§ INSTRUCTIONS TO FOLLOW: Quote verbatim the span of lines that begins the listing below and closes with the line containing "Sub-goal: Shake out".

§ DATA PROVIDED:
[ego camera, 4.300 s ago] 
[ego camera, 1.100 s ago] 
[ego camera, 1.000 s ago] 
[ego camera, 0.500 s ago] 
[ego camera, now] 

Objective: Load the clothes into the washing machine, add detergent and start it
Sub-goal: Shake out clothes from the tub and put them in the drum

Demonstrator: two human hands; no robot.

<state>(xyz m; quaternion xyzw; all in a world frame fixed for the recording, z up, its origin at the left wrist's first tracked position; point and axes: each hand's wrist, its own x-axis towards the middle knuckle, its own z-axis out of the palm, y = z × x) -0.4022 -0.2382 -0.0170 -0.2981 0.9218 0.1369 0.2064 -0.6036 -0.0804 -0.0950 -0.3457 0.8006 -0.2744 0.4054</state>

§ RESULT OF THE TASK:
[ego camera, 4.300 s ago] 
[ego camera, 1.100 s ago] 
[ego camera, 1.000 s ago] 
[ego camera, 0.500 s ago] 
[ego camera, now] 

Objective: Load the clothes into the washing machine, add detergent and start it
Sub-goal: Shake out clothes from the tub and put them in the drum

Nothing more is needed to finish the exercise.